Unesco: un anno di tempo per la candidatura. Presentato il calendario

Santa Croce
Santa Croce
2 Minuti di Lettura
Venerdì 8 Gennaio 2016, 16:03
LECCE - Un calendario per accompagnare la candatura di Lecce a patrimonio dell'Unesco.
E' stato presentato questa mattina a Palazzo Carafa curato dal critico d'arte Toti Carpentieri e realizzato dall'Editrice Salentina.

"Barocco...e non solo", il titolo del calendario 2016 che mette insieme le immagini più rappresentative delle ricchezze storico-architettoniche del territorio salentino e per proseguire la campagna di sostegno al riconoscimento del Salento quale patrimonio mondiale dell'Unesco.
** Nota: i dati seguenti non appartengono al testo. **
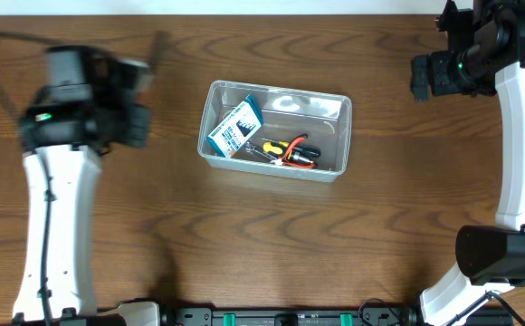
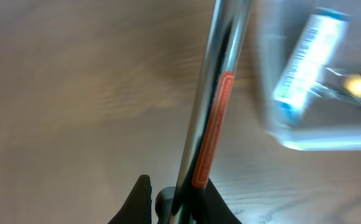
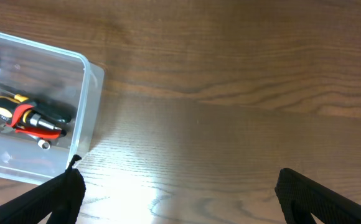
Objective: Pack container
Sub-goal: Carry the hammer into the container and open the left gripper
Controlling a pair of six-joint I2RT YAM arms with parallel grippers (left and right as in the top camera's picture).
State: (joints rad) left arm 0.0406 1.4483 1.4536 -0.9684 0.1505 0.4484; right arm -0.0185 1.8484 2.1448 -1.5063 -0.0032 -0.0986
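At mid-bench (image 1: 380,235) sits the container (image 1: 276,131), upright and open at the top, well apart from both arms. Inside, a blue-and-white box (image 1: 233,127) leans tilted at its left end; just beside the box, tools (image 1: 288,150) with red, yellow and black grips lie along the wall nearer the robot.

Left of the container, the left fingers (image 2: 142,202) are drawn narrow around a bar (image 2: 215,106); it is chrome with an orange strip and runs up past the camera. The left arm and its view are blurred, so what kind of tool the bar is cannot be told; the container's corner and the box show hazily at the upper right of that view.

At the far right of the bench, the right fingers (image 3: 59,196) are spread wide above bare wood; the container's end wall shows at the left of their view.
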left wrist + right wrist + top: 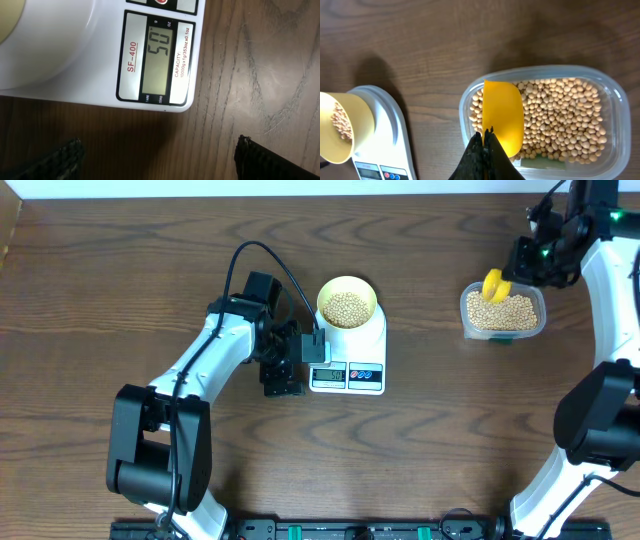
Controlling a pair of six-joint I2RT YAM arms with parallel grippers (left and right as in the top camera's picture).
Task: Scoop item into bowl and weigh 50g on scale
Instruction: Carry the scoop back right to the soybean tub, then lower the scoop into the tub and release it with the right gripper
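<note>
Left wrist cam: scale fills the top left, white, one rounded corner toward the middle of the frame. Display reads 50, digits lying sideways in this view. Red "SF-400" label sits beside the display, with capacity text on the other side. A red button is cut off at the top edge. A sliver of the pale yellow bowl shows far top left, above the scale's raised white platform. Dark wood desk lies to the right and below. Left gripper is spread wide, with black fingertips in the bottom corners. Only bare desk lies between them, clear of the scale.
</note>
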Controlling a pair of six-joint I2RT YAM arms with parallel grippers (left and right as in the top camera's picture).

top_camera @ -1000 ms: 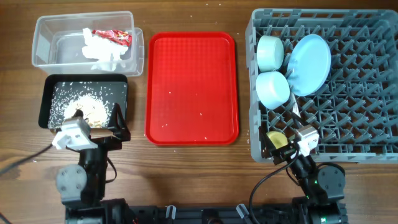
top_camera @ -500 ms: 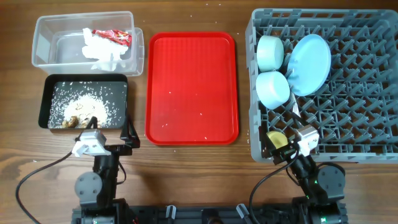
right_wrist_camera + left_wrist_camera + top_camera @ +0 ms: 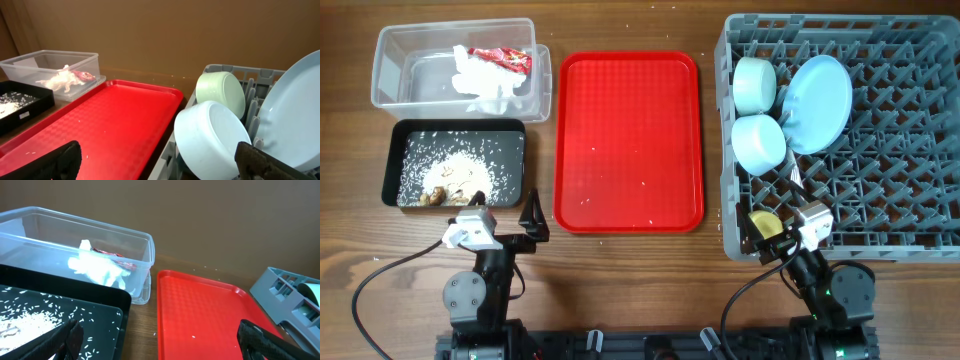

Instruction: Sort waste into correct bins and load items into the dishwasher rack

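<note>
Dishwasher rack (image 3: 920, 200) is cut by the overhead view's right edge. Yellow cup (image 3: 763, 224) is partly covered by the right gripper (image 3: 761, 242). A thin white piece (image 3: 793, 178) between the pegs is too small to be read as spoon or fork.

In the left wrist view, clear tub (image 3: 30, 225) is cropped at the left, and black tray (image 3: 100, 292) at the left and bottom. Red wrapper (image 3: 112, 255) is mostly hidden behind the napkin (image 3: 97, 267). Only 2 blurred fingertips of the left gripper (image 3: 160, 332) are seen, cut by the bottom edge.

In the right wrist view, plate (image 3: 295, 120) is cropped at the right, and the nearer bowl (image 3: 215, 142) is cut by the bottom edge.
</note>
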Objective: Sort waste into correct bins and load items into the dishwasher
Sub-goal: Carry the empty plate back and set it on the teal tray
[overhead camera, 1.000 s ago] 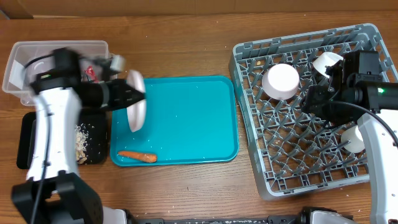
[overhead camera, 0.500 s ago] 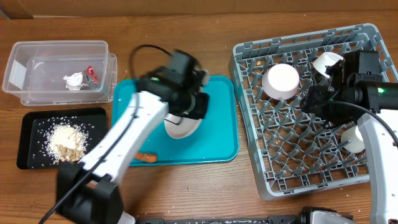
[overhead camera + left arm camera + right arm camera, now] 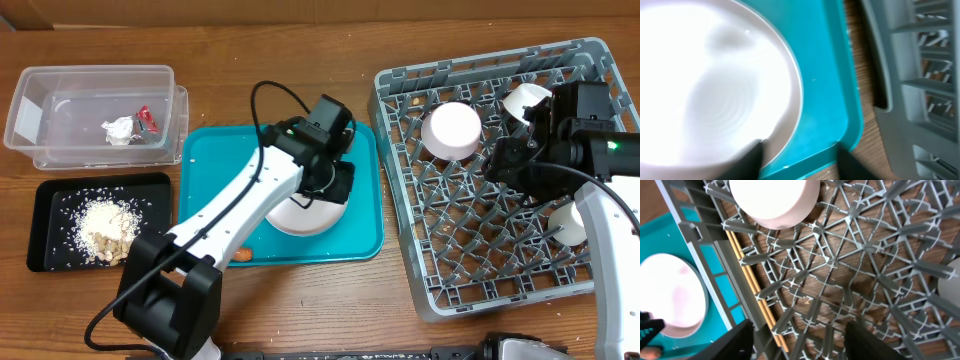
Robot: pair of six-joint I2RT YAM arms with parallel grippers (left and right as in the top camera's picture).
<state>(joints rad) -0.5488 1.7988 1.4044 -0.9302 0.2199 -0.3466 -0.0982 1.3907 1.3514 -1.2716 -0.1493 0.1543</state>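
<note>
Okay, so the left claw [image 3: 800,161] is spread over the round white plate [image 3: 715,85]. One finger sits right at the plate's rim, and bare teal shows between the two fingers. The plate lies flat on the big teal plastic serving tray [image 3: 215,165], in its right half. A strip of teal is left between the plate's rim and the tray's raised lip, and the tray's left half is open teal.

A narrow band of wooden bench [image 3: 300,70] separates that lip from the left wall of the square grey plastic dish rack [image 3: 392,160].

The right claw [image 3: 800,342] hangs spread over the rack's lattice with nothing pinched. A small white round bowl [image 3: 772,200] sits on the pegs ahead of it. The thin wooden chopsticks [image 3: 747,275] lie along the inside of the rack's wall.

Far left, the clear rectangular plastic tub [image 3: 30,100] holds the red-and-white wrapper [image 3: 148,115]. The shallow black plastic tray [image 3: 50,255] holds the beige food scraps [image 3: 105,230].
</note>
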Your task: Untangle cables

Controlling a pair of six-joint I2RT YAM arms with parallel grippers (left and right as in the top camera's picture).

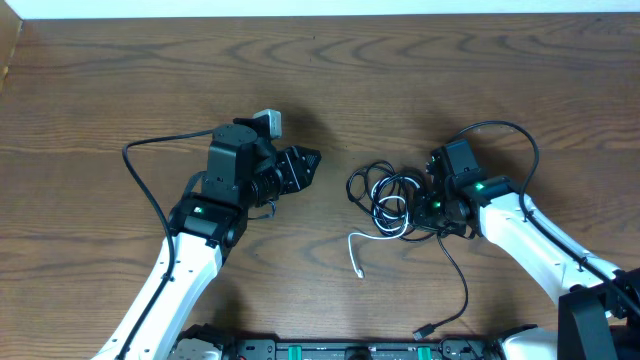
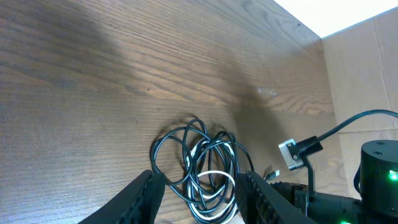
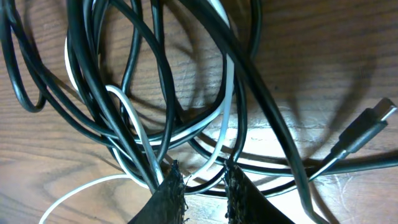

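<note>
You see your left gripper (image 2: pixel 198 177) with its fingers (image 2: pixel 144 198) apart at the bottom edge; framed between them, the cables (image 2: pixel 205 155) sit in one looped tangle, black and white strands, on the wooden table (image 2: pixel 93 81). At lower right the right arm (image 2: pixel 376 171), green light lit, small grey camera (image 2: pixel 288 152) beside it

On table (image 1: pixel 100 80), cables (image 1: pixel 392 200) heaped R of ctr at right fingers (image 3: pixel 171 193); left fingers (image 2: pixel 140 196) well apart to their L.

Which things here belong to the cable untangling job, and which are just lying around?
For the job: black cables, white cable, left gripper, right gripper.
Just there: wooden table, arms' own thick wires, cardboard beyond the table edge.
</note>
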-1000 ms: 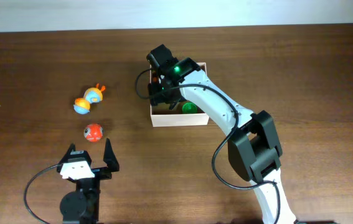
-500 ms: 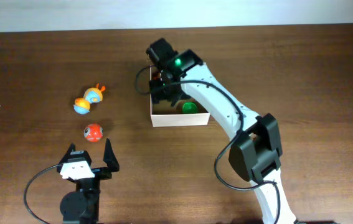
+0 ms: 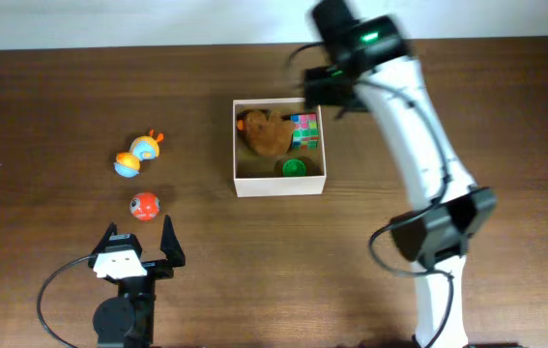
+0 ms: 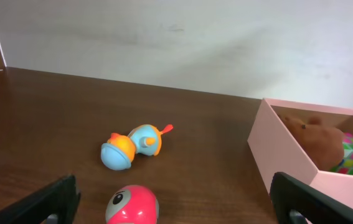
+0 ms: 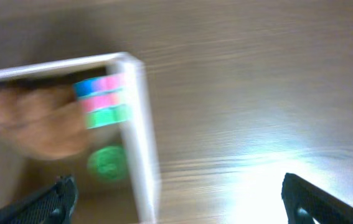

Un anno di tempo avranno i comuni di Lecce, Brindisi e Taranto per stilare un dossier di candidatura che rappresenti l'intero territorio. Si andrà oltre il barocco, le peculirità del Salento infatti devono passare non solo da arte e architettura ma da tutto ciò che è tradizione, cultura e lifestyle. Senza dimenticare l'innovazione tecnologica fondamentale per presentarsi all'Unesco che dallo scorso anno ha inserito, tra le caratteristiche da rispettare per la candidatura, una grande attenzione alla tecnologia.

Alla conferenza stampa hanno preso parte Tatiana Kirova dell'Università di Torino, membro permanente del CIVVIH – ICOMOS dell’UNESCO, l'assessore alle Politiche Comunitari del Comune di Lecce, Alessandro Delli Noci, l'assessore alla Cultura del Comune di Taranto, Mino Ianne, il presidente del Lions del Club di Maglie Raffaele Cazzetta, il direttore del Centro Studi Teknè di Lecce, Luigi Mazzei e il critico d'arte Toti Carpentieri.